= Task to complete =
Could you set down all of the data again, exactly as it stands?

= Dataset content =
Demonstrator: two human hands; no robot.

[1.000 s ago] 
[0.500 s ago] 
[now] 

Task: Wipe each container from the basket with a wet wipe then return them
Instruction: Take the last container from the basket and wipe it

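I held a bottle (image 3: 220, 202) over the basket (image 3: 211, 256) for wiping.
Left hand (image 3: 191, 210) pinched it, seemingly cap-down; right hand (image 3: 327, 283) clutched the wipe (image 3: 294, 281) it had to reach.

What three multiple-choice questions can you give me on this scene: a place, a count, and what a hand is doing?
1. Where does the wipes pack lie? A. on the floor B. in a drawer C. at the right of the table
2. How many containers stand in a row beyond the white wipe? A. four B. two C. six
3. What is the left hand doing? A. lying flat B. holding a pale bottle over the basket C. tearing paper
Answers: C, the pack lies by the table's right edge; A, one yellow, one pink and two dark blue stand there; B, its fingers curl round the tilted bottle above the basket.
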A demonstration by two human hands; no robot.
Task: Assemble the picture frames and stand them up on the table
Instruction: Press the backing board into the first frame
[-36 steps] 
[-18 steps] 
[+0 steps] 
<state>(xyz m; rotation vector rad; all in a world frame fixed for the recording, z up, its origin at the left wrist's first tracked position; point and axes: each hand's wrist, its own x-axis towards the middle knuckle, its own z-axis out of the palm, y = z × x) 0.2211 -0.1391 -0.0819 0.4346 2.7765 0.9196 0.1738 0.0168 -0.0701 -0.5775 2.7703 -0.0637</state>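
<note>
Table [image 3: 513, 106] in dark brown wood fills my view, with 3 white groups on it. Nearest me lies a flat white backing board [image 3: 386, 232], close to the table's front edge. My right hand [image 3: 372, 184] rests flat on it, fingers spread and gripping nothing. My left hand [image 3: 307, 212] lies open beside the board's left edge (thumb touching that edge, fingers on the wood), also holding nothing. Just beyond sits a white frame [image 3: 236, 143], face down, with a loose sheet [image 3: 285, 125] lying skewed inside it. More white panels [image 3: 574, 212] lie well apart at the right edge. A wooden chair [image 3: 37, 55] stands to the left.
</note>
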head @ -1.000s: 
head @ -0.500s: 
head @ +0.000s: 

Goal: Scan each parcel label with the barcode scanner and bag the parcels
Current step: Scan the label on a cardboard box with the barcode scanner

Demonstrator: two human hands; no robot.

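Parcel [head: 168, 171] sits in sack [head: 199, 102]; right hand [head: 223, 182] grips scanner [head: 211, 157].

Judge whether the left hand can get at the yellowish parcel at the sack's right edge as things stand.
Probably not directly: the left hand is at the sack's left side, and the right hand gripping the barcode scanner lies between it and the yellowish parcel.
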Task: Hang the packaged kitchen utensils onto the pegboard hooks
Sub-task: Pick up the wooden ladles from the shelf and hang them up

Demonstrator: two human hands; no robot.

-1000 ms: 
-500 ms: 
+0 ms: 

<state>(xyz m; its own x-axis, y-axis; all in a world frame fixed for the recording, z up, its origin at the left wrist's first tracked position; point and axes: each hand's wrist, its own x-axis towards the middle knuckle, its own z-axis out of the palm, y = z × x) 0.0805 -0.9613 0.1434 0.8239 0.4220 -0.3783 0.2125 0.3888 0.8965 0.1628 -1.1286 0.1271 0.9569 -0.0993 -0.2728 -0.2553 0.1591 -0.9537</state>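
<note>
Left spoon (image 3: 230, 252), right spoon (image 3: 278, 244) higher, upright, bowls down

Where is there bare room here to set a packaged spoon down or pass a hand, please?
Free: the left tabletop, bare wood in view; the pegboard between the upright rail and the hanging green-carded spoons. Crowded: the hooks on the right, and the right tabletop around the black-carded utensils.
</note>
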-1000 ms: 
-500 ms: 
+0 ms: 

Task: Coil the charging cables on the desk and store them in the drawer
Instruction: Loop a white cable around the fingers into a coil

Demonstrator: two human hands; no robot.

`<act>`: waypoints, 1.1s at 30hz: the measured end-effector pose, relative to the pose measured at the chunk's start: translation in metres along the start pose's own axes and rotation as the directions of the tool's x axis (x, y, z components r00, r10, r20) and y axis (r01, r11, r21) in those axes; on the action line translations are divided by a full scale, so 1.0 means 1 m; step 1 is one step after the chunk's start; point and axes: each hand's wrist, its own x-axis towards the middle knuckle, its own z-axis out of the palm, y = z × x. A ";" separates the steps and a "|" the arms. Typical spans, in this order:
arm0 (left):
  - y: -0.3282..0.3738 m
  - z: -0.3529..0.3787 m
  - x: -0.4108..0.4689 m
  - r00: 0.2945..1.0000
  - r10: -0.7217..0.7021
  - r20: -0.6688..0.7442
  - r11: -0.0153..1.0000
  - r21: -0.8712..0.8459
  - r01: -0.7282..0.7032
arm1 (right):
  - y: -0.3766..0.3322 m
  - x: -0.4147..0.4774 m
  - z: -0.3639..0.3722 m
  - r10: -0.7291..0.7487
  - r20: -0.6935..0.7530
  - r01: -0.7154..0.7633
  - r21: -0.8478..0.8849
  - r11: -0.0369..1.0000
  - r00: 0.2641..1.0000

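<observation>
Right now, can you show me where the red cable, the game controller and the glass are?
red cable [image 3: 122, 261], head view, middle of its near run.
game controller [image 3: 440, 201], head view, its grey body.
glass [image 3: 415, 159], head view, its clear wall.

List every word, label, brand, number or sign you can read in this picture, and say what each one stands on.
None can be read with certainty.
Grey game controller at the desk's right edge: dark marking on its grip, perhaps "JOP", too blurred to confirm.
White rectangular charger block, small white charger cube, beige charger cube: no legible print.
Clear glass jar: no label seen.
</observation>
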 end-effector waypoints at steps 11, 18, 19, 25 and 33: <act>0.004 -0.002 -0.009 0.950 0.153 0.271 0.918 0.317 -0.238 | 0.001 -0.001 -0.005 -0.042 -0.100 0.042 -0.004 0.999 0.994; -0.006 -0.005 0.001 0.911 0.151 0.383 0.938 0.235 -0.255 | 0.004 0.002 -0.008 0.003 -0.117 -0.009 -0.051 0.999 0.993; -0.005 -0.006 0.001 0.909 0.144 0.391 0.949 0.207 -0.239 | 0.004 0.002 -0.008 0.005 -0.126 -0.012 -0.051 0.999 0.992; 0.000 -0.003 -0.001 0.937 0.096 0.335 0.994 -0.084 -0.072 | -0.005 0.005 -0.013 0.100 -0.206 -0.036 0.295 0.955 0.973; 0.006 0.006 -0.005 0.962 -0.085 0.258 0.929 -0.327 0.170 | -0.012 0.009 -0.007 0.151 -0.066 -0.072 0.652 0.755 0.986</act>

= Exercise solution =
Demonstrator: two human hands; no robot.

[1.000 s ago] 
[0.500 s ago] 
[now] 

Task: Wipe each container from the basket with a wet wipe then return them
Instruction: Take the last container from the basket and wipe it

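I held a bottle (image 3: 220, 202) over the basket (image 3: 211, 256) for wiping.
Left hand (image 3: 191, 210) pinched it, seemingly cap-down; right hand (image 3: 327, 283) clutched the wipe (image 3: 294, 281) it had to reach.

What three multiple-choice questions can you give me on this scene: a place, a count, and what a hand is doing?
1. Where does the wipes pack lie? A. on the floor B. in a drawer C. at the right of the table
2. How many containers stand in a row beyond the white wipe? A. four B. two C. six
3. What is the left hand doing? A. lying flat B. holding a pale bottle over the basket C. tearing paper
Answers: C, the pack lies by the table's right edge; A, one yellow, one pink and two dark blue stand there; B, its fingers curl round the tilted bottle above the basket.
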A demonstration by two human hands; no robot.
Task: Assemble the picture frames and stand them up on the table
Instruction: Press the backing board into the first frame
[-36 steps] 
[-18 steps] 
[+0 steps] 
<state>(xyz m; rotation vector rad; all in a world frame fixed for the recording, z up, its origin at the left wrist's first tracked position; point and axes: each hand's wrist, its own x-axis towards the middle knuckle, its own z-axis out of the palm, y = z × x) 0.2211 -0.1391 -0.0819 0.4346 2.7765 0.9196 0.1738 0.0168 -0.0701 -0.5775 2.7703 -0.0637</state>
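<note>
Table [image 3: 513, 106] in dark brown wood fills my view, with 3 white groups on it. Nearest me lies a flat white backing board [image 3: 386, 232], close to the table's front edge. My right hand [image 3: 372, 184] rests flat on it, fingers spread and gripping nothing. My left hand [image 3: 307, 212] lies open beside the board's left edge (thumb touching that edge, fingers on the wood), also holding nothing. Just beyond sits a white frame [image 3: 236, 143], face down, with a loose sheet [image 3: 285, 125] lying skewed inside it. More white panels [image 3: 574, 212] lie well apart at the right edge. A wooden chair [image 3: 37, 55] stands to the left.
</note>
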head @ -1.000s: 
head @ -0.500s: 
head @ +0.000s: 

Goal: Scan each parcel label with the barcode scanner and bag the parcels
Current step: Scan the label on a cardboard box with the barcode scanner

Demonstrator: two human hands; no robot.

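Parcel [head: 168, 171] sits in sack [head: 199, 102]; right hand [head: 223, 182] grips scanner [head: 211, 157].

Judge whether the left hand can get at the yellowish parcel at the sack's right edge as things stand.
Probably not directly: the left hand is at the sack's left side, and the right hand gripping the barcode scanner lies between it and the yellowish parcel.
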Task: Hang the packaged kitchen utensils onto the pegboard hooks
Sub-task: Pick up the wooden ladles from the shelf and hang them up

Demonstrator: two human hands; no robot.

-1000 ms: 
-500 ms: 
+0 ms: 

<state>(xyz m; its own x-axis, y-axis; all in a world frame fixed for the recording, z up, its origin at the left wrist's first tracked position; point and axes: each hand's wrist, its own x-axis towards the middle knuckle, its own z-axis out of the palm, y = z × x) 0.0805 -0.9613 0.1434 0.8239 0.4220 -0.3783 0.2125 0.3888 0.8965 0.1628 -1.1286 0.1271 0.9569 -0.0993 -0.2728 -0.2553 0.1591 -0.9537</state>
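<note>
Left spoon (image 3: 230, 252), right spoon (image 3: 278, 244) higher, upright, bowls down

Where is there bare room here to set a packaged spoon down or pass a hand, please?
Free: the left tabletop, bare wood in view; the pegboard between the upright rail and the hanging green-carded spoons. Crowded: the hooks on the right, and the right tabletop around the black-carded utensils.
</note>
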-1000 ms: 
-500 ms: 
+0 ms: 

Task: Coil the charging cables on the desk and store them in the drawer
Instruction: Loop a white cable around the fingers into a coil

Demonstrator: two human hands; no robot.

`<act>`: waypoints, 1.1s at 30hz: the measured end-effector pose, relative to the pose measured at the chunk's start: translation in metres along the start pose's own axes and rotation as the directions of the tool's x axis (x, y, z components r00, r10, r20) and y axis (r01, r11, r21) in those axes; on the action line translations are divided by a full scale, so 1.0 means 1 m; step 1 is one step after the chunk's start; point and axes: each hand's wrist, its own x-axis towards the middle knuckle, its own z-axis out of the palm, y = z × x. A ";" separates the steps and a "|" the arms. Typical spans, in this order:
arm0 (left):
  - y: -0.3282..0.3738 m
  - z: -0.3529..0.3787 m
  - x: -0.4108..0.4689 m
  - r00: 0.2945..1.0000
  - r10: -0.7217..0.7021
  - r20: -0.6688..0.7442
  - r11: -0.0153..1.0000
  - r21: -0.8712..0.8459
  - r01: -0.7282..0.7032
arm1 (right):
  - y: -0.3766..0.3322 m
  - x: -0.4147..0.4774 m
  - z: -0.3639..0.3722 m
  - r10: -0.7291..0.7487
  - r20: -0.6935..0.7530
  - r01: -0.7154..0.7633
  - r21: -0.8478..0.8849
  - r11: -0.0369..1.0000
  - r00: 0.2641..1.0000

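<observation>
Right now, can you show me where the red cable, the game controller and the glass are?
red cable [image 3: 122, 261], head view, middle of its near run.
game controller [image 3: 440, 201], head view, its grey body.
glass [image 3: 415, 159], head view, its clear wall.

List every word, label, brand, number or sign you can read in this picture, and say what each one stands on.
None can be read with certainty.
Grey game controller at the desk's right edge: dark marking on its grip, perhaps "JOP", too blurred to confirm.
White rectangular charger block, small white charger cube, beige charger cube: no legible print.
Clear glass jar: no label seen.
</observation>
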 end-effector waypoints at steps 11, 18, 19, 25 and 33: <act>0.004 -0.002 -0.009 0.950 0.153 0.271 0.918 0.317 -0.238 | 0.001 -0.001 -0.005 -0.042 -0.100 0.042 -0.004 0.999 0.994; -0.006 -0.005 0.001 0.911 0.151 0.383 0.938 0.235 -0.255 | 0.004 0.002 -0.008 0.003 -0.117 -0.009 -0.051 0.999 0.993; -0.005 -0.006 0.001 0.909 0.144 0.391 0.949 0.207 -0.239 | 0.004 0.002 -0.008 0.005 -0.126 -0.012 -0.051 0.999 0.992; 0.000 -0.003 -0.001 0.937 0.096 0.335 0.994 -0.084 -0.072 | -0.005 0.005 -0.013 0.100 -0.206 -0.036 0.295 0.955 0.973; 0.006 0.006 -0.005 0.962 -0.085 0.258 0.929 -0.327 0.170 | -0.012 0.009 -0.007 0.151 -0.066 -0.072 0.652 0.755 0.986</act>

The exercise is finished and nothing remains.